--- ACTIVITY ---
For the material below, return exactly the lines starting at the one holding "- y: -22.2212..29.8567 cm" and ending at the one holding "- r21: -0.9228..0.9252", counting both as part of the range.

--- PROVIDED MATERIAL ---
------------------------
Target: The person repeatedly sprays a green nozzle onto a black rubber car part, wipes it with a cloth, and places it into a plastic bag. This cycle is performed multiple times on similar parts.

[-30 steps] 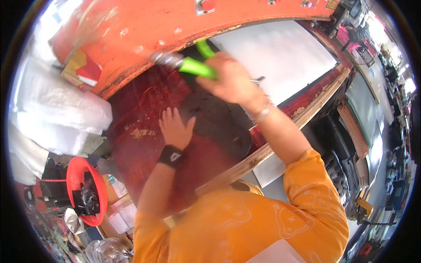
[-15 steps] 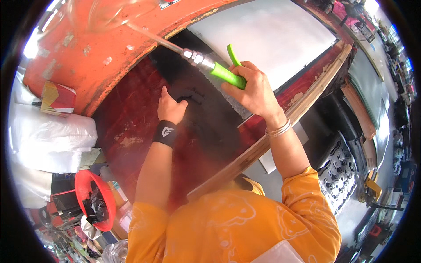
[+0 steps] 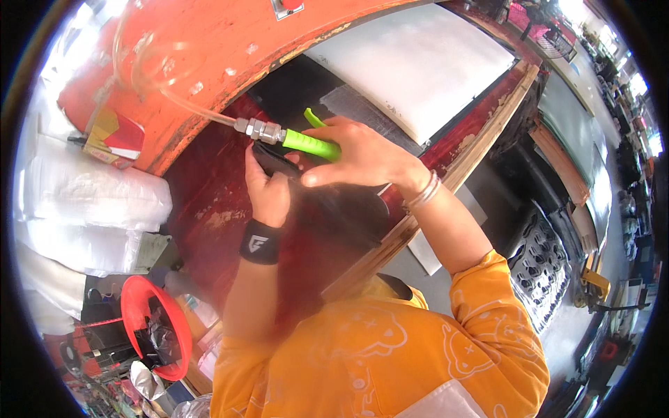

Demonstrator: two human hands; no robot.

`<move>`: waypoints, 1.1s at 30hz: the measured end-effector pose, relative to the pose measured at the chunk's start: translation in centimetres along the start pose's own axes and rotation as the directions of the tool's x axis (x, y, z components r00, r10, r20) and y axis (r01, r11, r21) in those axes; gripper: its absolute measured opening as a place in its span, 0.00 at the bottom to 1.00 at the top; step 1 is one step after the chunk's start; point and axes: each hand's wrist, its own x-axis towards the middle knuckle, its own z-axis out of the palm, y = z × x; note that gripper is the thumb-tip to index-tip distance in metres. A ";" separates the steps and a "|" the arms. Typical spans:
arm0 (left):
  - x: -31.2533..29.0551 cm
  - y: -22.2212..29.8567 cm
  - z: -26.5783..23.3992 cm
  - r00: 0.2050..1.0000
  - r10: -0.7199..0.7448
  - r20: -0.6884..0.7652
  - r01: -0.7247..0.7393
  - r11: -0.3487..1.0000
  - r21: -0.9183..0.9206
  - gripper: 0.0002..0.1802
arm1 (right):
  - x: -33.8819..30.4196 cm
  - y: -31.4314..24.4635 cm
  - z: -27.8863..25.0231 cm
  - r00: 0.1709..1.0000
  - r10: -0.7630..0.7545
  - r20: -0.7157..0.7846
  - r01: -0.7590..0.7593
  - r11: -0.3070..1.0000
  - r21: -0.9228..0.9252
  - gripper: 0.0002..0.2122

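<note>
Air gun (image 3: 310, 144), green, is held over the red counter (image 3: 209, 233), gripped in the R hand (image 3: 364, 151); whether its lever (image 3: 315, 118) is pressed can't be told. Prob. light & stiff, poss. slippery plastic; best taken round the handle, not by the metal coupling (image 3: 259, 129). Some drag is to be expected from the clear hose (image 3: 202, 110), which is strung across in front of the orange panel (image 3: 230, 42). A black piece (image 3: 277, 161) is clasped b/w thumb & fingers of the L hand (image 3: 268, 198), just below the coupling; whether it's joined to the dark sheet (image 3: 352, 212) spread on the counter can't be told. It's judged thin, soft, easily creased, so best held by an edge. View of the L fingertips is partly blocked by the piece. Farther off, a white sheet (image 3: 418, 63) is laid out, w/ a grey strip (image 3: 366, 110) beside it. Near side is edged w/ a wooden strip (image 3: 463, 167). At far L, wrapped bundles (image 3: 97, 188) & a red bucket (image 3: 132, 299) are set well apart from both hands
</note>
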 end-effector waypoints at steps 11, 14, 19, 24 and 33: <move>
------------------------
--- SOLUTION TO THE PROBLEM ---
  - y: -22.2212..29.8567 cm
  - z: -26.5783..23.3992 cm
  - r00: 0.2050..1.0000
  - r10: -0.7199..0.7448
  - r20: -0.6884..0.7652
  - r01: -0.7247..0.7393
  - r11: -0.3487..1.0000
  - r21: -0.9183..0.9206
  - gripper: 0.0002..0.1802
arm1 (right):
  - x: -33.8819..30.4196 cm
  - y: -31.4314..24.4635 cm
  - z: -27.8863..25.0231 cm
  - r00: 0.1709..1.0000
  - r10: -0.7630..0.7545
  - r20: -0.7157..0.7846
  - r01: -0.7590..0.7593
  - r11: -0.3070..1.0000
  - r21: -0.9228..0.9252

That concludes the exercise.